Top 5 Challenges of Text Analytics

  • 10/16/2012
  • by
  • 19
  • 873

Text analytics, my research shows, has become a "have to have" technology for a majority of companies that use it.

So I've learned from the many companies I've talked to as I prepare Hurwitz & Associates' Victory Index for Text Analytics, a tool that assesses not just the technical capability of the technology but its ability to provide tangible value to the business (look for the results of the Victory Index in about a month). However, they also said challenges abound -- and those don't necessarily involve the text analytics software itself.

Here’s a quick look at five challenges users said they most often run into with text analytics.

  1. Data access. Often, companies will want to utilize more than one source of unstructured data for analysis, but gaining access to this data can be challenging. This is more than getting a hold of the Twitter fire hose for customer intelligence analysis. This is about the right to use internal or cross-company data stores like institutional document repositories in the face of corporate politics or delays due to operational procedures, like making formal requests for the data from IT.

  2. Managing expectations. In some organizations, text analytics can leave management with the idea that you can simply plug in the software, feed it text data, and have it automatically give you the answers. While you may be able to get some high-level answers this way using tools tuned for social media, the reality is that most of the time you’ll have to interact with the software, especially when it comes to building a taxonomy (see No. 5). Text analytics tends to be more semi-automatic than automatic.

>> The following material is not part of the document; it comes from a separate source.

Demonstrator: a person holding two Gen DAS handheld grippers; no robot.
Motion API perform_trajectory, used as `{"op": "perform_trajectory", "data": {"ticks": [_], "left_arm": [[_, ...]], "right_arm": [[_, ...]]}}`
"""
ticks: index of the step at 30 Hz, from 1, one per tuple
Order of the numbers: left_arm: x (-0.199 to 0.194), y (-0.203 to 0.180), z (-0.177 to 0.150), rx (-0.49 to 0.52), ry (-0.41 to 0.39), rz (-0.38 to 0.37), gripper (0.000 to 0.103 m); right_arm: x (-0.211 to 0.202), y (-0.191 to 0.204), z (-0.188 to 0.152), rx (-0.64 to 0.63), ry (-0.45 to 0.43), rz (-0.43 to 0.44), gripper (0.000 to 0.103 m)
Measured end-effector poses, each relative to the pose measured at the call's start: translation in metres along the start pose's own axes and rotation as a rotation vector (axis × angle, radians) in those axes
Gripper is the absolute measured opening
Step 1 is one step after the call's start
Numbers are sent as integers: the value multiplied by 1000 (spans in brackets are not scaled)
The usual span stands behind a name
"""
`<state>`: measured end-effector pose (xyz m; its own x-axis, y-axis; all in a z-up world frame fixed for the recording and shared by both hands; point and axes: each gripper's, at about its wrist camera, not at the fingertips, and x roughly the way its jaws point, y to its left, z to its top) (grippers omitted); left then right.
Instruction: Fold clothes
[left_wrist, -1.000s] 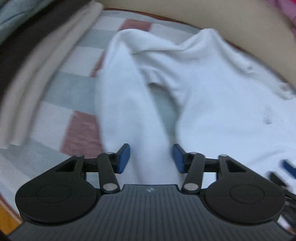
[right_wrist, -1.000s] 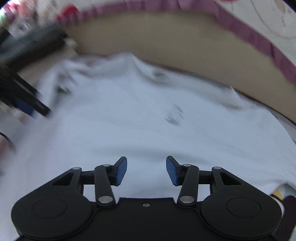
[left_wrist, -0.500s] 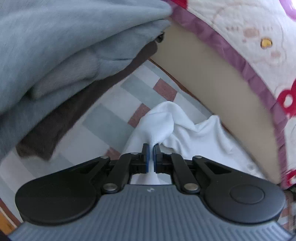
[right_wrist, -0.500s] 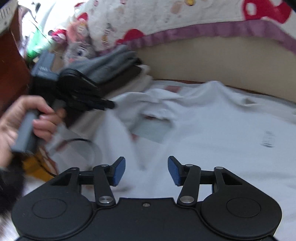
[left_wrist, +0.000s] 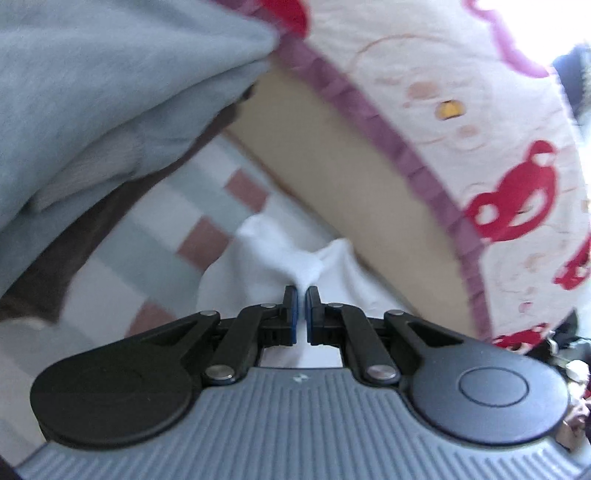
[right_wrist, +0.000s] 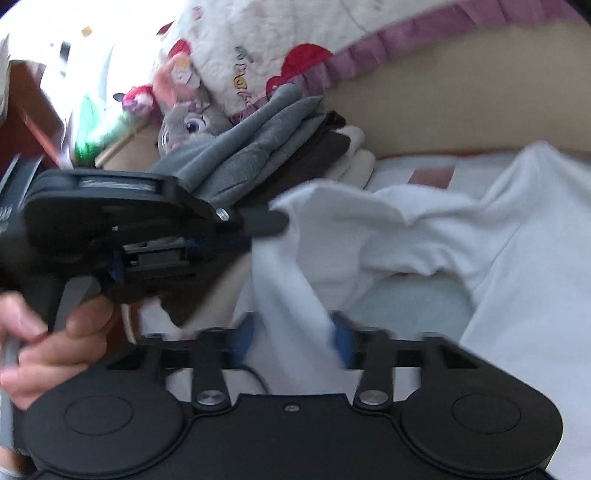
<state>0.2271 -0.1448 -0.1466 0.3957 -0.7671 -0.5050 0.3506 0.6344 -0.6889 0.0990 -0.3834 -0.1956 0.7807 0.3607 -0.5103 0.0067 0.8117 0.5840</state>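
A bed with a checked sheet (left_wrist: 147, 254) of pale green, white and dusty pink squares carries the work, backed by a tan padded board (left_wrist: 354, 177) and a white quilt (left_wrist: 480, 122) with red bear prints and a purple ruffle. At one side sits a stack of folded clothes (right_wrist: 266, 147), grey on top, dark brown and cream below, with a grey plush rabbit (right_wrist: 188, 122) behind it.

The white shirt (right_wrist: 498, 236) lies spread over the sheet, its sleeve drawn up off the bed. The left claw (left_wrist: 301, 308) is pressed together on a pinch of that sleeve cloth, which bunches into a peak just past the blue pads. From the right wrist view this claw is seen side-on, held by a hand (right_wrist: 55, 343) on its grip, with the white fabric trailing down from its tip.

The right claw (right_wrist: 293, 336) is closing, and the hanging strip of sleeve runs down between its blue pads (right_wrist: 341, 339); motion blur hides whether they already press on it.
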Motion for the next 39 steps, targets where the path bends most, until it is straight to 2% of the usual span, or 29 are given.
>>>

  3. Trusting the data. On the flip side of managing inflated expectations is the need to establish trust in the data. This challenge can manifest itself in terms of data quality and as a cultural issue.

    Determining data quality for unstructured data is hard for many reasons including the fact that words have multiple meanings and unstructured text can be noisy with typos, colloquialisms, and so on. Often times, with text data you’re going to get about 70 percent to 80 percent accuracy. That can be a challenge for some people.

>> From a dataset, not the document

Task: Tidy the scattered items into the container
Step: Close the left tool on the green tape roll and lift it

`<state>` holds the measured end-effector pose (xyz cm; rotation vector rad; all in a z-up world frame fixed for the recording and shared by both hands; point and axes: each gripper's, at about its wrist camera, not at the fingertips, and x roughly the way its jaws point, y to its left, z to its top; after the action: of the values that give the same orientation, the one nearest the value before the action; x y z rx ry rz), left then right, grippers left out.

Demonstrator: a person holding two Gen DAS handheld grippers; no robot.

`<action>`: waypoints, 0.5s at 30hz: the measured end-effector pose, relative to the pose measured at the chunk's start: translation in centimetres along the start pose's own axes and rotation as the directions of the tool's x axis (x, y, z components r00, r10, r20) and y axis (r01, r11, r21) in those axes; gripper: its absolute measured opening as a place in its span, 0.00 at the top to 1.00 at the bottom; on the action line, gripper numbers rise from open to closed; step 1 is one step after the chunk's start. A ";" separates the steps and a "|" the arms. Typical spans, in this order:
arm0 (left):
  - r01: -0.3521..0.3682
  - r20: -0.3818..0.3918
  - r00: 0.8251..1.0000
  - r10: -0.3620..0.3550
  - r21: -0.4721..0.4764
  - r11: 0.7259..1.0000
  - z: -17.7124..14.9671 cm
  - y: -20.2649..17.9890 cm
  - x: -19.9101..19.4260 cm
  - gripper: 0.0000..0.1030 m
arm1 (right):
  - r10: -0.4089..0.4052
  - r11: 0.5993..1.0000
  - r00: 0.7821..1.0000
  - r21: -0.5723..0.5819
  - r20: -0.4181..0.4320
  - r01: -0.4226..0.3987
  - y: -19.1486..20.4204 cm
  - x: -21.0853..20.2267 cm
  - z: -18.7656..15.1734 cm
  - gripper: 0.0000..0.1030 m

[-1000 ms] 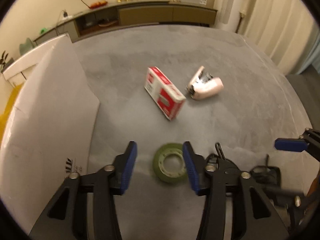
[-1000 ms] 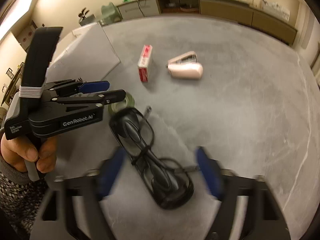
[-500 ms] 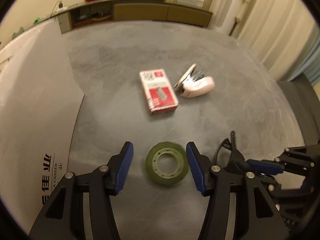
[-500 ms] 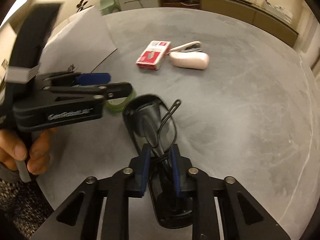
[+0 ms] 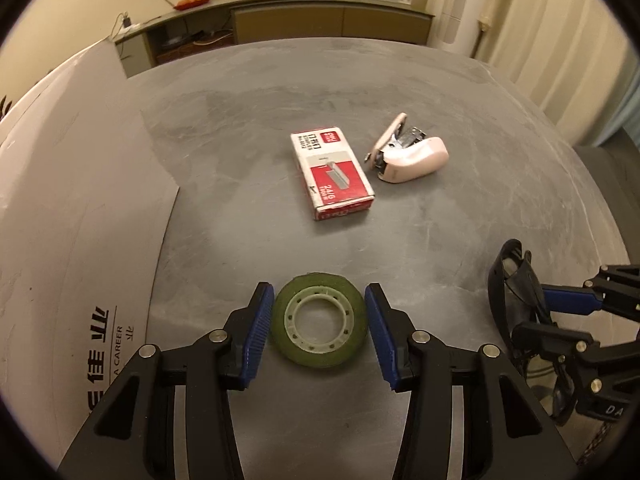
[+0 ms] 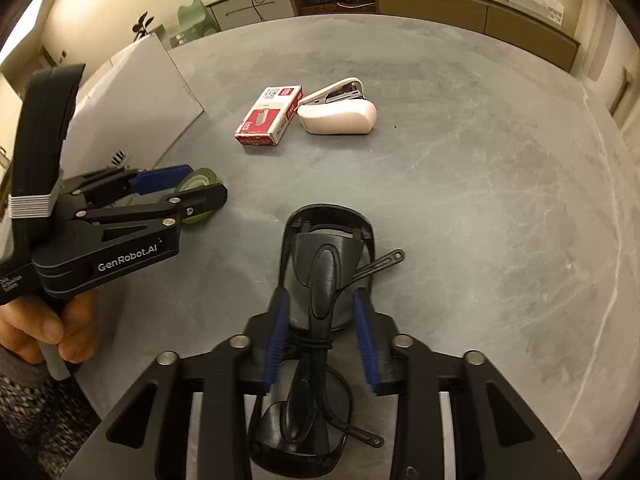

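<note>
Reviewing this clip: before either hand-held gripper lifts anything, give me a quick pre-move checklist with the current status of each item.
1. Tape roll centred between the left hand-held gripper fingers: ok.
2. Left pads touching the roll: not ok; jaws open, slim gaps on both sides.
3. Sunglasses between the right hand-held gripper fingers: ok, folded pair sits in the gap.
4. Right grip firm enough to lift: cannot tell; pads look close to the frame, contact unclear.
5. The two grippers apart from each other: ok in both views.
6. White box open to receive items: cannot tell; only a white panel shows.
</note>
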<state>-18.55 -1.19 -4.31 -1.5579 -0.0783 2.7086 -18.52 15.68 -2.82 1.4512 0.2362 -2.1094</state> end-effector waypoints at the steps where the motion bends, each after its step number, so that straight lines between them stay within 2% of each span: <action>1: -0.001 0.003 1.000 0.001 -0.002 1.000 0.0 0.0 -0.1 0.52 | -0.011 1.000 1.000 -0.011 0.003 0.011 0.2 0.1 0.0 0.65; 3: -0.005 0.012 1.000 0.005 0.001 1.000 0.1 0.0 -0.4 0.52 | -0.036 0.999 0.999 -0.036 0.007 0.036 0.8 0.2 -0.1 0.69; 4: -0.007 0.017 1.000 0.006 0.002 1.000 0.2 0.0 -0.6 0.52 | -0.035 0.999 0.999 -0.038 0.006 0.035 0.9 0.2 -0.2 0.83; 5: -0.009 0.023 1.000 0.009 0.004 1.000 0.3 -0.1 -0.9 0.52 | -0.035 0.999 0.999 -0.039 0.008 0.035 1.1 0.2 -0.2 0.86; 15: -0.010 0.086 0.996 0.011 -0.014 1.000 0.8 0.9 -3.8 0.52 | -0.042 0.998 0.996 -0.032 0.084 0.045 1.5 -1.8 0.3 0.87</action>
<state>-17.35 -2.26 -0.64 -1.4480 -0.0895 2.7887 -17.47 14.96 -0.80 1.3475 0.2722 -2.1849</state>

    Using text analytics in decision-making also requires a cultural change, which can be difficult. For example, in organizations that are used to classifying content manually, moving to a semi-automated approach can be a big shift and people might not believe the classification schemes. They'll be skeptical -- sometimes because of the way the analysis is presented. For instance, structured data might indicate that people are buying a wireless company's phones. Because sales are up, executives might not believe that the unstructured data in call center notes or on the Web shows negative sentiment about the phones -- that they're buying them only because their choices are limited. You need to be able to tell the story and make people understand the kind of analysis you can do with this new source of data. This can take time.

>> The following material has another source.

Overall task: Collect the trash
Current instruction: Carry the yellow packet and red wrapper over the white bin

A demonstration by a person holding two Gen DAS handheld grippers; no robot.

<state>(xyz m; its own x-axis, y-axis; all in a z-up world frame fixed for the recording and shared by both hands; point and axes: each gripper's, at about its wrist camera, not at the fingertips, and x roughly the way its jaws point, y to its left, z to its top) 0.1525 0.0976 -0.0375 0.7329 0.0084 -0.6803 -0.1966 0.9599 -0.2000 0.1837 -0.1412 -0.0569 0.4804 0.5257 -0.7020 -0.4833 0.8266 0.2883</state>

  4. Building the skills. The skills you’re going to need to analyze text will vary depending on the problem you’re trying to solve. Some people claim that you need to understand your industry. Others say being analytical is enough. If the goal is using a social media analytics tool to do some high-level analysis on brand reputation, you'd likely need only a small amount of training. But if you’re trying to combine structured and unstructured data to increase the lift of a predictive model, then you'll need deeper skills development. Regardless of the issue you’re looking to address, text analytics involves dealing with a new form of data and there is going to be a learning curve involved in knowing what to do and how to apply it to the business. You’ll also have to know how to ask the right kind of questions. This is a learning process.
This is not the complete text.